◆ WHAT THE EXERCISE ASKS ◆
Copy the listing verbatim, excluding any images found in it.
····················
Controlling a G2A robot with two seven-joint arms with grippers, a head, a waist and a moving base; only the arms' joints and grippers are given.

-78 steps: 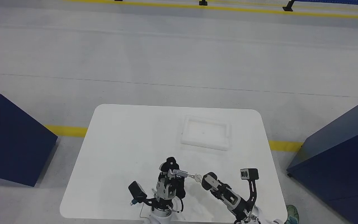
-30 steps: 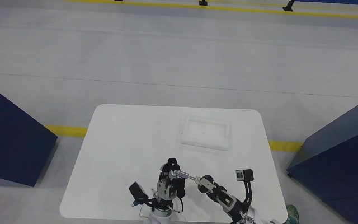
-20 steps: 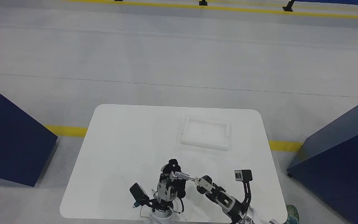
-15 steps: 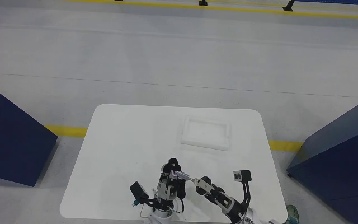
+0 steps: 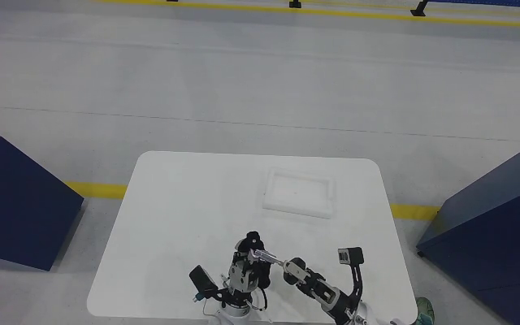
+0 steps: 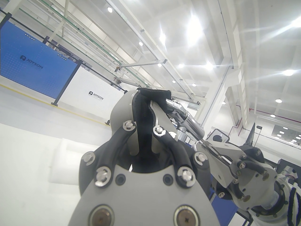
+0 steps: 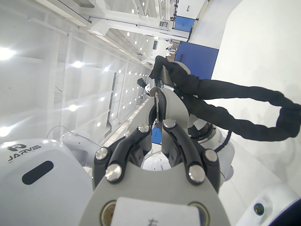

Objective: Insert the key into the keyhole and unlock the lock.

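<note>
Now, on the left, the left gripper (image 6: 150, 98) is keeping its place above the near edge of the table (image 5: 179, 211), as it was a couple of seconds ago. Its padded fingers are pressing together on the lock (image 6: 187, 118) and holding the silver barrel out sideways towards the other arm. The barrel's open end, with the keyhole (image 7: 154, 92), is facing right.

Moving right, the key (image 7: 156, 112) is sitting edge-on with its thin blade pointing at that end. Its tip is meeting the face of the lock, though how deep it is going in I cannot tell.

Further right, the right gripper (image 7: 158, 99) is pinching the key flat between its two fingers. This is the part that is changing. Over the last couple of seconds the right arm has been sliding leftwards, and the gap that was showing between the two grippers in the top view is closing to almost nothing.

That is suggesting the insertion is under way or just about seated, with lock and key both held in the air and neither resting on the table. By my reckoning, the turn to unlock is still waiting to be done
</note>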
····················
◆ REPLY TO THE EXERCISE ◆
Controlling a G2A robot with two seven-joint arms with grippers, a head, a waist and a moving base; only the arms' joints and grippers are given.

-78 steps: 
-30 steps: 
-20 steps: 
-15 steps: 
+0 steps: 
+0 steps: 
+0 steps: 

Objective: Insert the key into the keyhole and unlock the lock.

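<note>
Now, on the left, the left gripper (image 6: 150, 98) is keeping its place above the near edge of the table (image 5: 179, 211), as it was a couple of seconds ago. Its padded fingers are pressing together on the lock (image 6: 187, 118) and holding the silver barrel out sideways towards the other arm. The barrel's open end, with the keyhole (image 7: 154, 92), is facing right.

Moving right, the key (image 7: 156, 112) is sitting edge-on with its thin blade pointing at that end. Its tip is meeting the face of the lock, though how deep it is going in I cannot tell.

Further right, the right gripper (image 7: 158, 99) is pinching the key flat between its two fingers. This is the part that is changing. Over the last couple of seconds the right arm has been sliding leftwards, and the gap that was showing between the two grippers in the top view is closing to almost nothing.

That is suggesting the insertion is under way or just about seated, with lock and key both held in the air and neither resting on the table. By my reckoning, the turn to unlock is still waiting to be done
</note>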

The exercise closes with this answer.